On Friday, 27 April 2007 12:12, Pekka J Enberg wrote:
Well, swsusp currently does almost the same, except that you can read the
image from the kernel as a stream of bytes, using read() and, during the
restore phase, upload the same image using write(). The advantage of this
is that the interface is symmetrical from the user space's point of view.
[You're cancelling the hibernation by closing /dev/snapshot, which also is
quite natural.]
If you look at the interface in user.c, there are only two ioctls really needed
for that in there, SNAPSHOT_ATOMIC_SNAPSHOT and
SNAPSHOT_ATOMIC_RESTORE. Two more are handy for freezing
tasks, SNAPSHOT_FREEZE and SNAPSHOT_UNFREEZE. The others were added
later, to make the user space part simpler or capable of doing some fancy
stuff, which I am ready to admit was a mistake.
Yes, and that's why we wanted to introduce the userland part.

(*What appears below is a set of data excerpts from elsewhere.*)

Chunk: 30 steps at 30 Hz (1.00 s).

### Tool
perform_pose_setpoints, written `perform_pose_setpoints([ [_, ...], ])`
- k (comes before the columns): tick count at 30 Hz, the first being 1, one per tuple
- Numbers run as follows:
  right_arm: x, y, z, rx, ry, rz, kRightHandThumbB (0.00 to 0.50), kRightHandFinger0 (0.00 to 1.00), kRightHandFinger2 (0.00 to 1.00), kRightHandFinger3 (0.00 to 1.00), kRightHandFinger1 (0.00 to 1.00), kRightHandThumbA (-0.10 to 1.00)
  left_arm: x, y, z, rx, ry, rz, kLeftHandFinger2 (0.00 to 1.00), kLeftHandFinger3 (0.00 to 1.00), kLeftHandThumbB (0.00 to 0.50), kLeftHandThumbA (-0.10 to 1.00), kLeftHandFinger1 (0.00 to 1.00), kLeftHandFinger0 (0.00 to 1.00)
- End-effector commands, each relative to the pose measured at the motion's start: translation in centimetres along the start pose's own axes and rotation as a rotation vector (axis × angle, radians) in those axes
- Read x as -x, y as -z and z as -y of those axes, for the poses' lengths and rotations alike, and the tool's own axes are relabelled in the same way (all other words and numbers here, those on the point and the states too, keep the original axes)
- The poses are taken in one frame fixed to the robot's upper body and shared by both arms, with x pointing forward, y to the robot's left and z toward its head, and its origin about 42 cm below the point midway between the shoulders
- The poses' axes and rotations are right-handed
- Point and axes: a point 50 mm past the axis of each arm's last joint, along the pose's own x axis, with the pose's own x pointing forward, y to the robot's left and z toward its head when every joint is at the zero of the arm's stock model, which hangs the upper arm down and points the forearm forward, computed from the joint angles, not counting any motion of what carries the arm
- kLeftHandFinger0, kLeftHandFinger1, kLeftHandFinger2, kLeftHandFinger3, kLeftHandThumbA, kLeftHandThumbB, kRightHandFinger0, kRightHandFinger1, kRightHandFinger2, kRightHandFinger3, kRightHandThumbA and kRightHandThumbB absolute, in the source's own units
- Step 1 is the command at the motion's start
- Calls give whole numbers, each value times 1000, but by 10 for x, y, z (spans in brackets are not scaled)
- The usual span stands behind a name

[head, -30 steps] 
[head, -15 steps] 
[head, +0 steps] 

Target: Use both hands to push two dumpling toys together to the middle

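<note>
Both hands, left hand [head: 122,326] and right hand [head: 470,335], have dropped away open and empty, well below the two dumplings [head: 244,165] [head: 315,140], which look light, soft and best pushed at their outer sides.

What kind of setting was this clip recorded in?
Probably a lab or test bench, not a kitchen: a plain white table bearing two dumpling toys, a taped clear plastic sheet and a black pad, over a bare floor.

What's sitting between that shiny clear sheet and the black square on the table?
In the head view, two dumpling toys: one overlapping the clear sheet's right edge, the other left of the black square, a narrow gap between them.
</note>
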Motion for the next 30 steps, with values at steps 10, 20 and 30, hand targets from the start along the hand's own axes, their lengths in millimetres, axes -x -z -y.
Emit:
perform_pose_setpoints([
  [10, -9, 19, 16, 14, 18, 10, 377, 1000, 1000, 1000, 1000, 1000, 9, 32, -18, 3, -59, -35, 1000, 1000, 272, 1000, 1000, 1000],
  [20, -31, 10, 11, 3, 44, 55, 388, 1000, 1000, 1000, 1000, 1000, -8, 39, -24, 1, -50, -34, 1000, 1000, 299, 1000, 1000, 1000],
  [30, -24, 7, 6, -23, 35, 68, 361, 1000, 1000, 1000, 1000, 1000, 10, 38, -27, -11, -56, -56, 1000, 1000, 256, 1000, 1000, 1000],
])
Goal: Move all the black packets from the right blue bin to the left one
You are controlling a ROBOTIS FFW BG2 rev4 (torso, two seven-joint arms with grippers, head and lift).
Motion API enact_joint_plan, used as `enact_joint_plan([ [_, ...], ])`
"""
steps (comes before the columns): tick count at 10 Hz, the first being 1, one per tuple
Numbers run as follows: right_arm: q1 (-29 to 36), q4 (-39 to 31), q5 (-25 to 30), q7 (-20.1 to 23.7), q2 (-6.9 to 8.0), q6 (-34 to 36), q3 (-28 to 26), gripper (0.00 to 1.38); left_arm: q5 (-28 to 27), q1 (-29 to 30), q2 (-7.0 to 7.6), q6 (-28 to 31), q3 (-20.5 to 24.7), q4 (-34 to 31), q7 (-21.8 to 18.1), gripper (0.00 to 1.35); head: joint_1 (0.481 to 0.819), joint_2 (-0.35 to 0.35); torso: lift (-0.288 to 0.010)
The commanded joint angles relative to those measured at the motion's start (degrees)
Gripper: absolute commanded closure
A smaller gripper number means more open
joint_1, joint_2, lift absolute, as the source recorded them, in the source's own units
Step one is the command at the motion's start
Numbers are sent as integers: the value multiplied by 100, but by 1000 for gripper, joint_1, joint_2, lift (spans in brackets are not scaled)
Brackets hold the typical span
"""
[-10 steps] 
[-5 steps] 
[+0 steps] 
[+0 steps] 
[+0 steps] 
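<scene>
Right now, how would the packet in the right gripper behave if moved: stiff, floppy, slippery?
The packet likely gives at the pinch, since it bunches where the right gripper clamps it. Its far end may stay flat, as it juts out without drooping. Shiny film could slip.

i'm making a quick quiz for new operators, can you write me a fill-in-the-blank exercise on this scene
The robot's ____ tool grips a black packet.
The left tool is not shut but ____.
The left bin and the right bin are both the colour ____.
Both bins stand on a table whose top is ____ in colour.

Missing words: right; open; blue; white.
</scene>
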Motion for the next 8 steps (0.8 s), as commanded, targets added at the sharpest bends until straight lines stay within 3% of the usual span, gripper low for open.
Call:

The problem
with this approach, as it's turned out, is that the userland part must be a
very specialized piece of software, really careful of what it's doing, mainly
because of the inability to checkpoint filesystems. If we could checkpoint
filesystems and were able to unfreeze the user space after creating the
snapshot without the risk of corrupting filesystems in the restore phase,
the userland part could be much simpler (even as simple as Linus suggested).